Big Data Analysis Identifies New Cancer Risk Genes
There are many genetic causes of cancer: while some mutations are inherited from your parents, others are acquired all throughout your life due to external factors or due to mistakes in copying DNA. Large-scale genome sequencing has revolutionised the identification of cancers driven by the latter group of mutations – somatic mutations – but it has not been as effective in the identification of the inherited genetic variants that predispose to cancer. The main source for identifying these inherited mutations is still family studies.
Now, three researchers at the Centre for Genomic Regulation (CRG) in Barcelona, led by the ICREA Research Professor Ben Lehner, have developed a new statistical method to identify cancer predisposition genes from tumour sequencing data.
“Our computational method uses an old idea that cancer genes often require ‘two hits’ before they cause cancer. We developed a method that allows us to systematically identify these genes from existing cancer genome datasets” explained Solip Park, first author of the study and Juan de la Cierva postdoctoral researcher at the CRG.
The method allows researchers to find risk variants without a control sample, meaning that they do not need to compare cancer patients to groups of healthy people.
“Now we have a powerful tool to detect new cancer predisposition genes and, consequently, to contribute to improving cancer diagnosis and prevention in the future,” added Park.
The work, which is published in Nature Communications, presents their statistical method ALFRED and identifies 13 candidate cancer predisposition genes, of which 10 are new.
“We applied our method to the genome sequences of more than 10,000 cancer patients with 30 different tumour types and identified known and new possible cancer predisposition genes that have the potential to contribute substantially to cancer risk,” said Ben Lehner, principal investigator of the study.
“Our results show that the new cancer predisposition genes may have an important role in many types of cancer. For example, they were associated with 14% of ovarian tumours, 7% of breast tumours and to about 1 in 50 of all cancers. For example, inherited variants in one of the newly-proposed risk genes – NSD1 – may be implicated in at least 3 out of 1,000 cancer patients.” explained Fran Supek, CRG alumnus and currently group leader of the Genome Data Science laboratory at the Institute for Reseach in Biomedicine (IRB Barcelona).
When sharing is key to advance knowledge
The researchers worked with genome data from several cancer studies from around the world, including The Cancer Genome Atlas (TCGA) project and also from several projects having nothing to do with cancer research.
“We managed to develop and test a new method that hopefully will improve our understanding of cancer genomics and will contribute to cancer research, diagnostics and prevention just by using public data,” said Solip Park.
Ben Lehner added, “Our work highlights how important it is to share genomic data. It is a success story for how being open is far more efficient and has a multiplier effect.
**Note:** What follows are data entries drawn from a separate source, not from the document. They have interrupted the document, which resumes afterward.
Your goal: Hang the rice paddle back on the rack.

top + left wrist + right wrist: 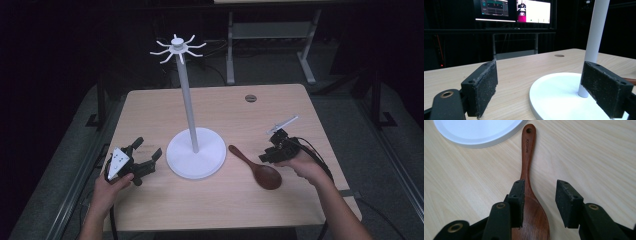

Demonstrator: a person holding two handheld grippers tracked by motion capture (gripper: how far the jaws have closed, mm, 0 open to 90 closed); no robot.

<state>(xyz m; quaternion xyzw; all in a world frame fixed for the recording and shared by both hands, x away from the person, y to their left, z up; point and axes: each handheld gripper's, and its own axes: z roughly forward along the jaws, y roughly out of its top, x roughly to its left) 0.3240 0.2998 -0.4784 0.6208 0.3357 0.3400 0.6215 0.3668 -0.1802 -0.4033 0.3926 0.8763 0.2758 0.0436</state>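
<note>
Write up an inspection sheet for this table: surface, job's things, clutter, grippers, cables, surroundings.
Surface: light wood table, with a round dark grommet near the far edge.
Job's things: brown wooden spoon lying flat, handle end close to the white stand; the stand's hooks are bare.
Clutter: nothing seen.
Grippers: left gripper open, beside the stand's base, holding nothing. Right gripper open, above the spoon's bowl; no grip seen.
Cables: a black cable trails from the right gripper.
Surroundings: dark room; lit monitors and a table frame beyond the far edge.
</note>
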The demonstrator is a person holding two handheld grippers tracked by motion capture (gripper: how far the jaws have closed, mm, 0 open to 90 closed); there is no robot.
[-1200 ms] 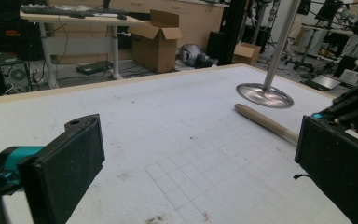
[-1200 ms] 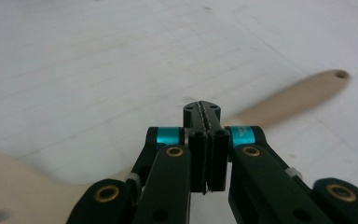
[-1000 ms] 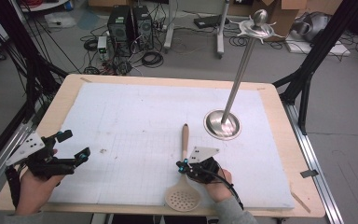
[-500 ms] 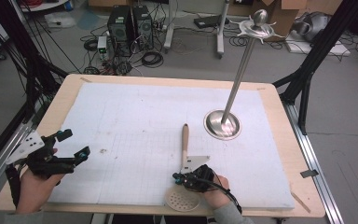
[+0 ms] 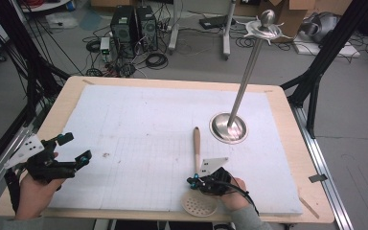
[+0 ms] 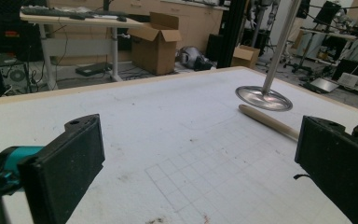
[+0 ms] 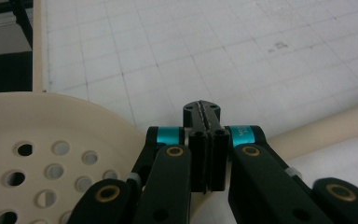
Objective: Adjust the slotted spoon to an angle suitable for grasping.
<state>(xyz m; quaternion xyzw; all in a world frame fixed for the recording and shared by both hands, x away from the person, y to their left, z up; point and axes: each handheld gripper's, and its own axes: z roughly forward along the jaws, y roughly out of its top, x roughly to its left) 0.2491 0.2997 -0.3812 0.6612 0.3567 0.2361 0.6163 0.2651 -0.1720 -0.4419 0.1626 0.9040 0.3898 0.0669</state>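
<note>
A skimmer lies on the white foam board (image 5: 143, 120), its cream perforated head (image 5: 199, 205) at the front edge and its wooden handle (image 5: 197, 146) pointing away. My right gripper (image 5: 194, 182) sits over the skimmer's neck, just above the head. In the right gripper view this gripper (image 7: 202, 109) has its jaws pressed together with nothing between them; the head (image 7: 42, 140) lies to their left and the handle (image 7: 326, 123) runs off to the right beneath them. My left gripper (image 5: 75, 148) rests at the front left with its jaws wide apart, open (image 6: 200, 140) and empty.
A tall metal stand with a round shiny base (image 5: 228, 128) rises at the right back of the board; its base (image 6: 263, 98) also appears in the left gripper view beyond the handle (image 6: 268, 120). The wooden table rim (image 5: 280, 100) frames the board. Cables and computers lie on the floor behind.
My right gripper has slid along the handle toward the front edge, ending over the neck by the head. The skimmer has shifted slightly to the right. The left gripper has stayed put.
</note>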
We combined data from many different projects and by applying a new computational method were able to identify important cancer genes that were not identified by the original studies. Many patient groups lobby for better sharing of genomic data because it is only by comparing data across hospitals, countries and diseases that we can obtain a deep understanding of many rare and common diseases. Unfortunately, many researchers still do not share their data and this is something we need to actively change as a society”.